:: COLLECTED DATA
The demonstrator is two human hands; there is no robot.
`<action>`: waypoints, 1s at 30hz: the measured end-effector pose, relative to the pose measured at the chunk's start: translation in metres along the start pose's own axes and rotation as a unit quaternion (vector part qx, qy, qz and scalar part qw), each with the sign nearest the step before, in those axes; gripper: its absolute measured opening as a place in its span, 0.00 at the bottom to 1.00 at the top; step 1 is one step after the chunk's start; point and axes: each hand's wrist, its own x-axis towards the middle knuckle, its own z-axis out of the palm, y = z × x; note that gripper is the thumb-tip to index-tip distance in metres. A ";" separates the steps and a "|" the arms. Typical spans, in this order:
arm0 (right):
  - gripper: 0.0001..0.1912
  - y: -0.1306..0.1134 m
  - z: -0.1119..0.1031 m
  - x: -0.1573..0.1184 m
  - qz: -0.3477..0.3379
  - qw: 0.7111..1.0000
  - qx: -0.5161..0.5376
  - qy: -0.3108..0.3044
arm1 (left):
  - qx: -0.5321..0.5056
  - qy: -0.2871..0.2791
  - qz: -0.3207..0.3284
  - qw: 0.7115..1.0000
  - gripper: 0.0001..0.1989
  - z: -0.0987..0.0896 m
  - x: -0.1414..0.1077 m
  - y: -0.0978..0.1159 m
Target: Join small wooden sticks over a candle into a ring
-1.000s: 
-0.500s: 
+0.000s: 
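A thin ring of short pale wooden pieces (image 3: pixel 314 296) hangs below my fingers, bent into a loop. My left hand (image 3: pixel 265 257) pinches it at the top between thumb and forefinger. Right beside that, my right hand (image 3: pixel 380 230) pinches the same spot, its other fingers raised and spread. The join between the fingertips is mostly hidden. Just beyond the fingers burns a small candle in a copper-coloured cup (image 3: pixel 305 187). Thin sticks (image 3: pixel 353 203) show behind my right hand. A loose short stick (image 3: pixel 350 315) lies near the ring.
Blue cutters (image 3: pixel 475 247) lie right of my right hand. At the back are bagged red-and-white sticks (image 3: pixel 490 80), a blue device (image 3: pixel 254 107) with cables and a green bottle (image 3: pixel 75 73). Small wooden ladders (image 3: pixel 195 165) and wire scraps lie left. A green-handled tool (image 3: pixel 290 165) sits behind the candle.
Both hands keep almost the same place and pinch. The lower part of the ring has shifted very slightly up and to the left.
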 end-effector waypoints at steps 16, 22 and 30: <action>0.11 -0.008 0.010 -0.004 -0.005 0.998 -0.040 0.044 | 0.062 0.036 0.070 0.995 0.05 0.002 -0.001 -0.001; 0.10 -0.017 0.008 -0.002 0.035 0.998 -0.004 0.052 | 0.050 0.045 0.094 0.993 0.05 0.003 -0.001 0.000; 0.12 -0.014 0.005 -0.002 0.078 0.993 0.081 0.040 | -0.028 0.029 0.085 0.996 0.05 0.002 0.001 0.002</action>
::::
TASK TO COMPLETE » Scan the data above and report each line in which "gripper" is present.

FINISHED TASK »
`<action>`: waypoints, 1s at 30hz: the measured end-effector pose, relative to the pose measured at the chunk's start: translation in metres along the start pose's own axes and rotation as a unit quaternion (vector part qx, qy, qz and scalar part qw), each with the sign nearest the step before, in those axes; gripper: its absolute measured opening as a place in its span, 0.00 at the bottom to 1.00 at the top; step 1 is one step after the chunk's start; point and axes: each hand's wrist, its own x-axis towards the middle knuckle, its own z-axis out of the palm, y = z × x; note that gripper is the thumb-tip to index-tip distance in metres. A ";" separates the steps and a "|" the arms. Typical spans, in this order:
  - gripper: 0.0001..0.1912
  - gripper: 0.0001..0.1989

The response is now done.